Problem description.
Your answer should be the exact lines of the data below from the one containing "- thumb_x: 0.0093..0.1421" through the one containing "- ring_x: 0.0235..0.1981"; please include nothing else.
■ ■ ■ ■ ■
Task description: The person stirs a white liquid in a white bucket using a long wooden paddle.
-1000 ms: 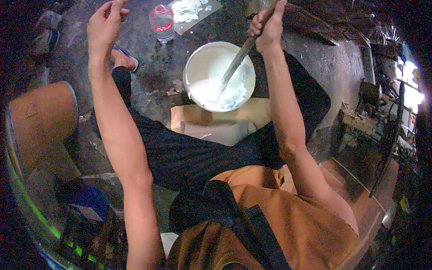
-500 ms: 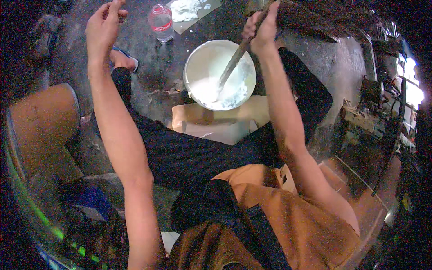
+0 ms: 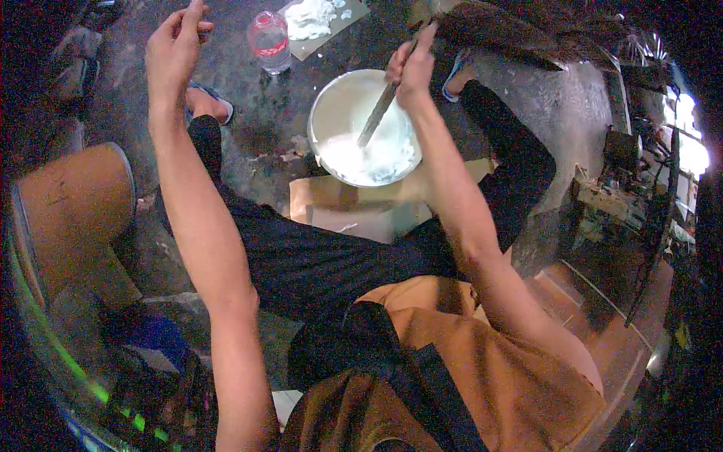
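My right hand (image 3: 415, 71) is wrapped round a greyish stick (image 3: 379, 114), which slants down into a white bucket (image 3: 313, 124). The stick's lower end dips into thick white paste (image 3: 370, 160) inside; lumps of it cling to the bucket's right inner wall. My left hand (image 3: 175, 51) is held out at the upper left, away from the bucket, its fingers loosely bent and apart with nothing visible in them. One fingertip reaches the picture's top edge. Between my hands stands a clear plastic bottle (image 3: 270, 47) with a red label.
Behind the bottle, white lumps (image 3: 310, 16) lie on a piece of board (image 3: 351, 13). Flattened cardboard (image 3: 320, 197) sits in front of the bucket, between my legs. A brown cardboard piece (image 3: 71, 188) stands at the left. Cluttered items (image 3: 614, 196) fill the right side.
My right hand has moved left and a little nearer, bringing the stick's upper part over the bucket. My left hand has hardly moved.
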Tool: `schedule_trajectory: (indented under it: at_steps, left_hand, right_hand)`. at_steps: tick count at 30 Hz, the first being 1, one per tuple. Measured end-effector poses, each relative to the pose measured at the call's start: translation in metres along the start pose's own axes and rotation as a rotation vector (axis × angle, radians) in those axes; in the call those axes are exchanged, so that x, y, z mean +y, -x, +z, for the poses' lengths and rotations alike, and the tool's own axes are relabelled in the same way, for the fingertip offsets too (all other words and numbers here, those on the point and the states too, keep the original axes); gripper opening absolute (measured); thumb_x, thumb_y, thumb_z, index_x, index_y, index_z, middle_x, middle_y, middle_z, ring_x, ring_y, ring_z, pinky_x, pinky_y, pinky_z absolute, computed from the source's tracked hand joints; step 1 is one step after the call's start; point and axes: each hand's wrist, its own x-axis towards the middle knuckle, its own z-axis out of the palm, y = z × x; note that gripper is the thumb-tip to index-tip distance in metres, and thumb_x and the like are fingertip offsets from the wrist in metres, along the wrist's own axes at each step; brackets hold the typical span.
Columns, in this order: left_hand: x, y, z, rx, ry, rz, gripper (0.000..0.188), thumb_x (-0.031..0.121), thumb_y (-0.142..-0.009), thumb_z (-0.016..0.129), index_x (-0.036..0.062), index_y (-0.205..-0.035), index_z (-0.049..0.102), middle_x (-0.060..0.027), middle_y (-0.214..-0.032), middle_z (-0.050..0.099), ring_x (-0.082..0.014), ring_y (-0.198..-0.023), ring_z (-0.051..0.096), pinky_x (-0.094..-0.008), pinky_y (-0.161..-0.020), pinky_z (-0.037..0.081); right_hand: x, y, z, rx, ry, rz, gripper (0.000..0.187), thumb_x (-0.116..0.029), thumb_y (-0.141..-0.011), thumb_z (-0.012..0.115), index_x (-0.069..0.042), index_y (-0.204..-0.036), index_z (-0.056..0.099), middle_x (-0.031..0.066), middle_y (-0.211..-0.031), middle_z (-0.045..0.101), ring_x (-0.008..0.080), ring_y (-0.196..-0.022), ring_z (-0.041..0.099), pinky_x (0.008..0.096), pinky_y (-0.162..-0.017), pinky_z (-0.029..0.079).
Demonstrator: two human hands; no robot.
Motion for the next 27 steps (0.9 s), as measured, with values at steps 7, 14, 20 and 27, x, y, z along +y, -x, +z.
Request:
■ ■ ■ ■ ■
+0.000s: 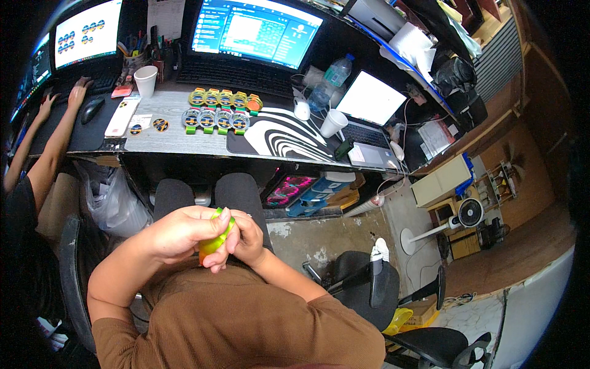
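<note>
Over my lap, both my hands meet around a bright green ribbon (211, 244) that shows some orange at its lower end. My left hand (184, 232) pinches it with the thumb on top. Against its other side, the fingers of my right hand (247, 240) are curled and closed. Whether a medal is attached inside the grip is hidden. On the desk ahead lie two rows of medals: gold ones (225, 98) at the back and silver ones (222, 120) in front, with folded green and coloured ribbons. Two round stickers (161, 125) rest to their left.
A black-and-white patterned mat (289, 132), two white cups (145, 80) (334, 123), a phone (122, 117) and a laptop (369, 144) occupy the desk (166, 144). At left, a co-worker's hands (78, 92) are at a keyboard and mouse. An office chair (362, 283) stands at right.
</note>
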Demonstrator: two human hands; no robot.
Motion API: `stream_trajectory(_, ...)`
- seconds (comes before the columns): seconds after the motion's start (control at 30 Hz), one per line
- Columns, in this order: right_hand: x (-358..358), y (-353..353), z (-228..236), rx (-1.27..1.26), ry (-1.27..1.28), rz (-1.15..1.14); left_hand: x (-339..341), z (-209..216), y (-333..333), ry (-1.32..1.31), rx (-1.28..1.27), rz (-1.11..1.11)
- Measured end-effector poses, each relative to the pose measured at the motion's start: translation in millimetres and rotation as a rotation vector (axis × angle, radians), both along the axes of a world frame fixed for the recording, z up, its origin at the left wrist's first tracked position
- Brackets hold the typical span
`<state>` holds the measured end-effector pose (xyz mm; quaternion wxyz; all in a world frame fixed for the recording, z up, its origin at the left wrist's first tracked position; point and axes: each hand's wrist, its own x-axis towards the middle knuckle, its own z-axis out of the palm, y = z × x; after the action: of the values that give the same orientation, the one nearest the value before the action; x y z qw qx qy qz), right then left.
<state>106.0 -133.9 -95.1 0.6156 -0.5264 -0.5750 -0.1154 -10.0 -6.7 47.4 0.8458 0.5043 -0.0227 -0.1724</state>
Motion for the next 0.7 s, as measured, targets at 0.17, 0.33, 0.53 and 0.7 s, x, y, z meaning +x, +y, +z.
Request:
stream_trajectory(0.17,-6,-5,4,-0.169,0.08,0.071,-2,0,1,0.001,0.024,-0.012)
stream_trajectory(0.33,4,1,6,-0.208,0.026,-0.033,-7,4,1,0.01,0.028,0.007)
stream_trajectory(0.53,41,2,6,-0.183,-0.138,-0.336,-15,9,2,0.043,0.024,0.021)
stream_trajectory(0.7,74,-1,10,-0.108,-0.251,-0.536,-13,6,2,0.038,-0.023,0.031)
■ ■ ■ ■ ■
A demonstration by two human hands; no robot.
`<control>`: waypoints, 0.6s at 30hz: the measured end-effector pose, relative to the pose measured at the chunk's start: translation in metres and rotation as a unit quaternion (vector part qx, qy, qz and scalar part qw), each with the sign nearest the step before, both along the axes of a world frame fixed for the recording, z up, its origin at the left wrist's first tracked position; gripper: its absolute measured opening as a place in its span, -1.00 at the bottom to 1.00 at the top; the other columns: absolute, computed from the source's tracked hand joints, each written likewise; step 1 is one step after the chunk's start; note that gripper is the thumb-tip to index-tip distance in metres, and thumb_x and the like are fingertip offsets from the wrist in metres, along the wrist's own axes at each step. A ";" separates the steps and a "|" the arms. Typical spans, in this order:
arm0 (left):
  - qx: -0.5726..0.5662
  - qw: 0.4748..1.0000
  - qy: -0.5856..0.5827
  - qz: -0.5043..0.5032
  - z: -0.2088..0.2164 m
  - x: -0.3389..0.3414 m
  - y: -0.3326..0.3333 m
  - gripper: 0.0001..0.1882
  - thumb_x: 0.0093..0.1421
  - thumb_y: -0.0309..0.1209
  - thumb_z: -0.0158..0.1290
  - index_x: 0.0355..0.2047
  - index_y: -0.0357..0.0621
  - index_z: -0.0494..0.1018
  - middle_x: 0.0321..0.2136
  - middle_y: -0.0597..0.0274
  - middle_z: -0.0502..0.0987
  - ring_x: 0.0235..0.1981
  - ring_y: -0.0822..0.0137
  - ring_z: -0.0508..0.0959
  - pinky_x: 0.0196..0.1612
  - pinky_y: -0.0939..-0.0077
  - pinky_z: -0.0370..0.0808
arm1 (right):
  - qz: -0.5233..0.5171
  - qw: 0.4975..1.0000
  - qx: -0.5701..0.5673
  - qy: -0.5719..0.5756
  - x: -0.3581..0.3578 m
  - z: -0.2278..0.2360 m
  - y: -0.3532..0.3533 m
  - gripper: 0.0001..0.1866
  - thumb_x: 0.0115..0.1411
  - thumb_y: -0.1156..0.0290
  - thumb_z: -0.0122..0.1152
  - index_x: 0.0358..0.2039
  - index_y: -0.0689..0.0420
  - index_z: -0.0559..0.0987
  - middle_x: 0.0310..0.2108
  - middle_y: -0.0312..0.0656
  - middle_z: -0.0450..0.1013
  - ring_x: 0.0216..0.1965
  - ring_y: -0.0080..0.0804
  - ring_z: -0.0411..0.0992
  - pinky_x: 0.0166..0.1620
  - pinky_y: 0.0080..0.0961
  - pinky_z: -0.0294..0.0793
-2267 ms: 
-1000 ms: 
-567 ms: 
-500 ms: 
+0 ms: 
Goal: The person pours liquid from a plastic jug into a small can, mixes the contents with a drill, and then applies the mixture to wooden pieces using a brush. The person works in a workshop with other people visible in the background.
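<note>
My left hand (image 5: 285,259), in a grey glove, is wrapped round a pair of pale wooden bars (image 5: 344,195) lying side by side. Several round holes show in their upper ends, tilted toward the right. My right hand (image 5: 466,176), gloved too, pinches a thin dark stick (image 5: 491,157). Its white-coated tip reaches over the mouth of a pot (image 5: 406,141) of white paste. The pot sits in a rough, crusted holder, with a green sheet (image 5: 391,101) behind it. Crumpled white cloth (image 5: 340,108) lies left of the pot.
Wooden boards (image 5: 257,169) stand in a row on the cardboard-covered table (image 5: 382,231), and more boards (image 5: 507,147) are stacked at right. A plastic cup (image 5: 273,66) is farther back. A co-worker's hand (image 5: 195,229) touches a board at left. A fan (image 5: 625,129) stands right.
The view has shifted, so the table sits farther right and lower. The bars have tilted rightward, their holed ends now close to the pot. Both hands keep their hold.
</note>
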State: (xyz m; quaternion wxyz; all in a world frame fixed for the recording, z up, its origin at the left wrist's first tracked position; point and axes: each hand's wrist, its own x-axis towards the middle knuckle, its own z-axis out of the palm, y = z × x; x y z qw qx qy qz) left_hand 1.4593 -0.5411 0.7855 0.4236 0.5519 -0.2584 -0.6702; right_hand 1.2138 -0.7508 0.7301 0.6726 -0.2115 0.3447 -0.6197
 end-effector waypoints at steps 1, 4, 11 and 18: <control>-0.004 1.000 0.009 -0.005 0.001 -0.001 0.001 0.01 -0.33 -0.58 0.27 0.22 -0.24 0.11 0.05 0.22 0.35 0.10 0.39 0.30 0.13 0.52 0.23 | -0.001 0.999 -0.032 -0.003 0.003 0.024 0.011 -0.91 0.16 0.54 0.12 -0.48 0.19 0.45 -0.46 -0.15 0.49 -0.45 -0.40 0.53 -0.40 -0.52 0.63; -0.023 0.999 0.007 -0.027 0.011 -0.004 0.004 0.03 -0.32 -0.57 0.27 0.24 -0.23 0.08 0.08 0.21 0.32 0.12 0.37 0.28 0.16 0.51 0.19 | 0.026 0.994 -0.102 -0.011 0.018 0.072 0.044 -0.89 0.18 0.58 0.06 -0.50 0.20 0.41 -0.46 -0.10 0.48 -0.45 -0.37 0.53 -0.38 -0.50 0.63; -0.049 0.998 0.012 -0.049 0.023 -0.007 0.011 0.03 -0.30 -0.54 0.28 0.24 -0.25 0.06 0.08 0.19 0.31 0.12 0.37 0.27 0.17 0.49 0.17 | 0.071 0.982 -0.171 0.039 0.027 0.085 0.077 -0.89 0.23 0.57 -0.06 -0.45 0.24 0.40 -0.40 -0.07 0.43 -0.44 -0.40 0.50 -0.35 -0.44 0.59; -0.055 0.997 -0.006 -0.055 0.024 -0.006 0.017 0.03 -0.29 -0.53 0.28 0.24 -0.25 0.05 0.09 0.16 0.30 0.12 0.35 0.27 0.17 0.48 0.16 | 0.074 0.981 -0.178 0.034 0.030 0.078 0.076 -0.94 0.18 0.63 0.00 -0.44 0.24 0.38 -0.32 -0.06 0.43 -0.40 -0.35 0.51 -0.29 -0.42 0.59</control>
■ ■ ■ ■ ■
Response area.
  - thumb_x: 0.0093..0.1421
  - thumb_y: -0.0309..0.1209
  - thumb_z: -0.0158..0.1290
  - index_x: 0.0355..0.2047
  - index_y: -0.0357..0.0621
  - index_z: -0.0494..0.1018
  - middle_x: 0.0321..0.2136
  - middle_y: -0.0597..0.0274
  - middle_z: -0.0502..0.0987
  - ring_x: 0.0235..0.1981

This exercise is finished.